» Work order:
Your answer should be the lines below from the one with "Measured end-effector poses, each" to the one with "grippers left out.", both included, given again exactly and with nothing added.

» Dataset section:
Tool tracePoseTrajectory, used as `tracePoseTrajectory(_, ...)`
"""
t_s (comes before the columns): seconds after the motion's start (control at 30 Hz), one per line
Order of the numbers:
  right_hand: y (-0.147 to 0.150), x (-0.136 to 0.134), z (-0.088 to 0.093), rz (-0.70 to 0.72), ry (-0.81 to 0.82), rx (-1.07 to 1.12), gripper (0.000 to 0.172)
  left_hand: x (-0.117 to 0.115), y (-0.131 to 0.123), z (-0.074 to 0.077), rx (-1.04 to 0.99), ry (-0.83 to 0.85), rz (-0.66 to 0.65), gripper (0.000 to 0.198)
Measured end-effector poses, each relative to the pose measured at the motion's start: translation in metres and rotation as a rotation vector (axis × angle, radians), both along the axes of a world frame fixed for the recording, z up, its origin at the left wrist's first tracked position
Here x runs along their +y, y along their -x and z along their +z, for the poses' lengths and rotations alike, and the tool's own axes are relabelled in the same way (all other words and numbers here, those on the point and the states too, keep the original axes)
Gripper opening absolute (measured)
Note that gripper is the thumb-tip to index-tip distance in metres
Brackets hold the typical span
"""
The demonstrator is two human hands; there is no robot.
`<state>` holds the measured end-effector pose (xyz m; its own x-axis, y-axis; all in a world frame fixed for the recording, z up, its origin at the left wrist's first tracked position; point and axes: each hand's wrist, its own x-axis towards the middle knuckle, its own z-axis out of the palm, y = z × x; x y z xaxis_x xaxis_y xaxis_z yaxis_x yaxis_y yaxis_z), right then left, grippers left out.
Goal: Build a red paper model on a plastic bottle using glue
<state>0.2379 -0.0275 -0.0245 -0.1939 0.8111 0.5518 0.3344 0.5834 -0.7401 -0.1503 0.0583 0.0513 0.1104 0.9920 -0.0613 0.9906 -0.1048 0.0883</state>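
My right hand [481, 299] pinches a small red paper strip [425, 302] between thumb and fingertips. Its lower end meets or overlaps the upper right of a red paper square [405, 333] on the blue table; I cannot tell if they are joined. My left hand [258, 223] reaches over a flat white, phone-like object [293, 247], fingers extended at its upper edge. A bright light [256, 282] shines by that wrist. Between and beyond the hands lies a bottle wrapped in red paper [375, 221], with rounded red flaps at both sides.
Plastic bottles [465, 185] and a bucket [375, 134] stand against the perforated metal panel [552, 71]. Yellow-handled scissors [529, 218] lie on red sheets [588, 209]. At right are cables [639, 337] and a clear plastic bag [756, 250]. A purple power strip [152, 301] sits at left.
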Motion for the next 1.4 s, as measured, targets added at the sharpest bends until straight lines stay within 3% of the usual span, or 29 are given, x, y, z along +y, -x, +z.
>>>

» Answer area:
Measured end-effector poses, each relative to the pose measured at the motion's start: translation in metres and rotation as a rotation vector (axis × angle, radians), both along the axes of a world frame fixed for the recording, z up, its origin at the left wrist's first tracked position
Here x runs along their +y, y along their -x and z along their +z, for the poses' lengths and rotations alike, and the tool's own axes are relabelled in the same way (all other words and numbers here, those on the point and the states too, keep the original axes)
Gripper opening absolute (measured)
Note that gripper is the thumb-tip to index-tip distance in metres
Brackets hold the typical span
"""
The demonstrator is two human hands; there is no robot.
`<state>` holds the measured end-effector pose (xyz m; its own x-axis, y-axis; all in a world frame fixed for the recording, z up, its origin at the left wrist's first tracked position; point and axes: each hand's wrist, its own x-axis towards the middle knuckle, its own z-axis out of the palm, y = z × x; x y z xaxis_x xaxis_y xaxis_z yaxis_x yaxis_y yaxis_z), right then left, grippers left out.

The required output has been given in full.